Work order —
Give back exactly the stretch of data below from the line holding "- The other" through the line holding "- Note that", both ends included, and leave the remaining lines out.

Source data —
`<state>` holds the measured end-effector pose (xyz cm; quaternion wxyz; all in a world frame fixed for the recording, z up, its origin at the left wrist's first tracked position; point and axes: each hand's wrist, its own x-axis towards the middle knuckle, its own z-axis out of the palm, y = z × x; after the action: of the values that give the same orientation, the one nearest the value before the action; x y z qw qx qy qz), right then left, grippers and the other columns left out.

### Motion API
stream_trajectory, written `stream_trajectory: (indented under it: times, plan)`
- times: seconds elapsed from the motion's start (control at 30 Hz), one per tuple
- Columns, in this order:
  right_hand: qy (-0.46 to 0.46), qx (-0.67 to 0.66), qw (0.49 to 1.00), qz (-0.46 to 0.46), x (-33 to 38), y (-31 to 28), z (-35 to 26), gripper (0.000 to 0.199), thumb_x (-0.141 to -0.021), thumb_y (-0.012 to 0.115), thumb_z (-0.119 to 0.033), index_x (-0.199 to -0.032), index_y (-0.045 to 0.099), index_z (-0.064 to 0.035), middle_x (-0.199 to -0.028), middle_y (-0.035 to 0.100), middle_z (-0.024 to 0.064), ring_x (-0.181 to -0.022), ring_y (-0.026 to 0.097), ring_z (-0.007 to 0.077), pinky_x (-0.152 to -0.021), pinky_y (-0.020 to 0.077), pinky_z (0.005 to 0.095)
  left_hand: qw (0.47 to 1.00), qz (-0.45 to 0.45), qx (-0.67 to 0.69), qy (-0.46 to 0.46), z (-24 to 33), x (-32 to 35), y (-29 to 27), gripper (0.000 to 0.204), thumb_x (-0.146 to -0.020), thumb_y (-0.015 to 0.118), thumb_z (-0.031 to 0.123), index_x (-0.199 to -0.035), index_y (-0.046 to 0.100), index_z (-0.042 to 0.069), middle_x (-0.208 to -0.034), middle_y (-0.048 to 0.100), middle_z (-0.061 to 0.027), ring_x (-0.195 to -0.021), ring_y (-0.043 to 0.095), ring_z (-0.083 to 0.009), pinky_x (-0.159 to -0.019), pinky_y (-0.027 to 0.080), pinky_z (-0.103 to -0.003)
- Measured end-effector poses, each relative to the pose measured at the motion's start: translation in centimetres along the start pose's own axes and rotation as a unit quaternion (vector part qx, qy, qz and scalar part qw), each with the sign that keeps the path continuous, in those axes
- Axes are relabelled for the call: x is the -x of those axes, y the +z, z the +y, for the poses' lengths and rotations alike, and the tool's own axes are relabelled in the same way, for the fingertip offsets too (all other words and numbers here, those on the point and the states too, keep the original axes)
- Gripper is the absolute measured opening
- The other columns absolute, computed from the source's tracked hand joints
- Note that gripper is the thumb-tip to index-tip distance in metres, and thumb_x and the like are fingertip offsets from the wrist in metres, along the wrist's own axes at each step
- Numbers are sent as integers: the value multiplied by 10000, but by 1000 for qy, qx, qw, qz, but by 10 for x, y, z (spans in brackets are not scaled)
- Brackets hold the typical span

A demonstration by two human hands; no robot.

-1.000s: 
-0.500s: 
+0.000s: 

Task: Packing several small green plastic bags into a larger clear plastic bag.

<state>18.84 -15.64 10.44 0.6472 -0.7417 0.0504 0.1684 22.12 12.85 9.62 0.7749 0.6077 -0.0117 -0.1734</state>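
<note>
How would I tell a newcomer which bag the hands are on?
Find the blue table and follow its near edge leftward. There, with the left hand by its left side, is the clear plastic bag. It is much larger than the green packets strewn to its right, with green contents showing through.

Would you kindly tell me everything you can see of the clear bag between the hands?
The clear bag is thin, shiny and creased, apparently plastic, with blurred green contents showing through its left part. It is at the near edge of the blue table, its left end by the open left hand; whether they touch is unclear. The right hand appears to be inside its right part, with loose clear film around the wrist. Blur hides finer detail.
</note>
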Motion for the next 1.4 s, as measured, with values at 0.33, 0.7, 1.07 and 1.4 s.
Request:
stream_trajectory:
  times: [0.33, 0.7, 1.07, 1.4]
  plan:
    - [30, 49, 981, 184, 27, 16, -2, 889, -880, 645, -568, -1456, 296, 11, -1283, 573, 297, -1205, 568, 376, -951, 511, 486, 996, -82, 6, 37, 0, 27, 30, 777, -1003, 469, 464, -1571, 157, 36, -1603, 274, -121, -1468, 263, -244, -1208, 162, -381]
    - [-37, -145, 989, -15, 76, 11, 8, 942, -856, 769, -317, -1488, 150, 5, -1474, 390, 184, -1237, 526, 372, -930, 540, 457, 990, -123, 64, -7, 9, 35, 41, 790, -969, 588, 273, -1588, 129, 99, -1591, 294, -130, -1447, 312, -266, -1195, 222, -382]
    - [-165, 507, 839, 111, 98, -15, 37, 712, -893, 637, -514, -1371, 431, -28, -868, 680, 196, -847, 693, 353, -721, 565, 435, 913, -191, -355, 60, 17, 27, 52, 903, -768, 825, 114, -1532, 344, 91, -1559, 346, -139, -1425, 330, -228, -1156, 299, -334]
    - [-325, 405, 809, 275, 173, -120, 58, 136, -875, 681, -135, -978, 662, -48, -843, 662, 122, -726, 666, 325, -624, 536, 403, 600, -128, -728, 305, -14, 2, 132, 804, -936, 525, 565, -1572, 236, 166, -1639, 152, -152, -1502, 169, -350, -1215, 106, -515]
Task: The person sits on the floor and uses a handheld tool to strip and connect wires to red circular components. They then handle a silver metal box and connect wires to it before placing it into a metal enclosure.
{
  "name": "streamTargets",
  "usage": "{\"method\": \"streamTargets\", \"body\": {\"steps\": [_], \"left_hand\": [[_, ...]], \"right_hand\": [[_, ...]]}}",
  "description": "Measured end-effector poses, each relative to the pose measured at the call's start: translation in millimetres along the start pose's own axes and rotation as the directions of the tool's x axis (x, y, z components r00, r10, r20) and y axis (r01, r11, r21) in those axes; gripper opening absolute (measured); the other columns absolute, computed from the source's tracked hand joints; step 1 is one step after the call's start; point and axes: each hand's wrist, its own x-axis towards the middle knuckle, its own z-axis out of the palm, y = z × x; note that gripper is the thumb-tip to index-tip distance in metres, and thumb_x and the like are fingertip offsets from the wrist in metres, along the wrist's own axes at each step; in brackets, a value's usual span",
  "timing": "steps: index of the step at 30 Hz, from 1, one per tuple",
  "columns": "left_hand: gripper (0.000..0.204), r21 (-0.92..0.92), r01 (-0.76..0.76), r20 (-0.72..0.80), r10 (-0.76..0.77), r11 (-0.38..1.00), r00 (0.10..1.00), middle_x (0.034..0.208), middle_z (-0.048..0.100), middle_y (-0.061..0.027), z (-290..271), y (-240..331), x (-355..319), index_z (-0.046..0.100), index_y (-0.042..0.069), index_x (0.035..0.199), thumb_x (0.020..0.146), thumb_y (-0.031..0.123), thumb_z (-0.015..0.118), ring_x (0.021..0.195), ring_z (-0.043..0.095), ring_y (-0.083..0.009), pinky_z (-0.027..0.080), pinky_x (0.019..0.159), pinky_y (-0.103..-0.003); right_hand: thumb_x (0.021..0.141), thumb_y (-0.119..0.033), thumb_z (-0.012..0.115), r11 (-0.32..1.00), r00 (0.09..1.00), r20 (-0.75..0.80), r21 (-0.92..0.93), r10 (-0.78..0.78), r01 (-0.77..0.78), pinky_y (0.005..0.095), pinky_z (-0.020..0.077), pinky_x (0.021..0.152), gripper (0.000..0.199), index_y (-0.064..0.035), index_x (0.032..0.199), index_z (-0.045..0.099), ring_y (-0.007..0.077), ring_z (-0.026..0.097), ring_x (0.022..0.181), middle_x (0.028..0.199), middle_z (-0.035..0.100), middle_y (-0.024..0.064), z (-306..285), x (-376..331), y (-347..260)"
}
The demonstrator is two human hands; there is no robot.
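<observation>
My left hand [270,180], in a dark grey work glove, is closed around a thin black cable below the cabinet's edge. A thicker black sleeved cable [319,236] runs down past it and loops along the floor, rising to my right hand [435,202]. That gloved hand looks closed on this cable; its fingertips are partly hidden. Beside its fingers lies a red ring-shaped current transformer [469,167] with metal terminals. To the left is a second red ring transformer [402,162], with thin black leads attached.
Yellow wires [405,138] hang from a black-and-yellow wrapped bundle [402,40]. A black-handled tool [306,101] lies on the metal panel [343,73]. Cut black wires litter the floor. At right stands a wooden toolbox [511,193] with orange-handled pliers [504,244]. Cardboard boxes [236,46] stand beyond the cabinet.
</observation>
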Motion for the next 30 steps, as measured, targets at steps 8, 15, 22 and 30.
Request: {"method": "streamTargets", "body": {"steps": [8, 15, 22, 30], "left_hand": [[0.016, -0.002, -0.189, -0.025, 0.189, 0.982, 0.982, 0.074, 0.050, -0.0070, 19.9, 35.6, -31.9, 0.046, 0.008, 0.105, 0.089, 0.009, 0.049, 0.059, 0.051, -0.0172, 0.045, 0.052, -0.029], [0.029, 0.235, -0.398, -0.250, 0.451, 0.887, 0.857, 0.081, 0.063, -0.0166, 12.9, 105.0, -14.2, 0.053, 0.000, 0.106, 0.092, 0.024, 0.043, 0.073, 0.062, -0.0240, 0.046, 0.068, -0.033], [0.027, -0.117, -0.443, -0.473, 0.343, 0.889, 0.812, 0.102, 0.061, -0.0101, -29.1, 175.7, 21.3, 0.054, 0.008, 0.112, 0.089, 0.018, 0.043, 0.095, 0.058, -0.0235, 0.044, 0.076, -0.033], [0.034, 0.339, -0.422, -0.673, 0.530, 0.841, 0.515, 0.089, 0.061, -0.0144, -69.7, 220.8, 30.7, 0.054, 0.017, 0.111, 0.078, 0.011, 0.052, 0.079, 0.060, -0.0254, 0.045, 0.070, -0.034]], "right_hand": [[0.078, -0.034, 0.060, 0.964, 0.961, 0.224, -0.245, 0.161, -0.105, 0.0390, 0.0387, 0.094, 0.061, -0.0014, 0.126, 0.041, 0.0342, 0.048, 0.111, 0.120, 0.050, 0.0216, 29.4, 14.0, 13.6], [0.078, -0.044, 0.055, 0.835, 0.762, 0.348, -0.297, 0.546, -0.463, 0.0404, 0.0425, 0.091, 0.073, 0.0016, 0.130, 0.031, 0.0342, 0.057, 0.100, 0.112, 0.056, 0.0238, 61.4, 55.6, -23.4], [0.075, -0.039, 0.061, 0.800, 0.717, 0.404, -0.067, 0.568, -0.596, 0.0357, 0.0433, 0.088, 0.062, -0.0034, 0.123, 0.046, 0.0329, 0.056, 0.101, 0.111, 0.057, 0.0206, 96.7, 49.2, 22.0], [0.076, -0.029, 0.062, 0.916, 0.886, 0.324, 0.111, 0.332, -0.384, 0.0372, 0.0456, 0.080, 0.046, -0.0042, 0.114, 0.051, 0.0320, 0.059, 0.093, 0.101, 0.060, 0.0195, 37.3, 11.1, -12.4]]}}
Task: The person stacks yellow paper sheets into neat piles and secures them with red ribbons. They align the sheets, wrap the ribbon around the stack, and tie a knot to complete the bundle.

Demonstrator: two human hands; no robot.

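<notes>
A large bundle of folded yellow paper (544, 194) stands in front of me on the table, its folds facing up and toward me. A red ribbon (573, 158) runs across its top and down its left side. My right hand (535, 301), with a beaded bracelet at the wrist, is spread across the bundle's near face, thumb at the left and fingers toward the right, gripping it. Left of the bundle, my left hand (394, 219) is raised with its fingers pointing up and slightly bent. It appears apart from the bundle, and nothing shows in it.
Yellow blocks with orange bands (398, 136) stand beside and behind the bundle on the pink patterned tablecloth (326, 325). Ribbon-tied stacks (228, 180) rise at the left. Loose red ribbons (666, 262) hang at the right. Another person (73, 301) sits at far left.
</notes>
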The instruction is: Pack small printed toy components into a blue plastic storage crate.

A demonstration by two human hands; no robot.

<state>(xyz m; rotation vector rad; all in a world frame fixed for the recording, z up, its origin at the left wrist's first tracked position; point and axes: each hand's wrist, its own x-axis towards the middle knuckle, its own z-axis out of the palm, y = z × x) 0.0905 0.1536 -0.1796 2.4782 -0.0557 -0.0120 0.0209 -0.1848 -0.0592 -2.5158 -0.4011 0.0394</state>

Answer section —
- The other columns absolute, computed from the source's tracked hand joints
- Note that gripper is the thumb-tip to index-tip distance in metres, and thumb_x and the like are fingertip offsets from the wrist in metres, along the wrist's own axes at each step

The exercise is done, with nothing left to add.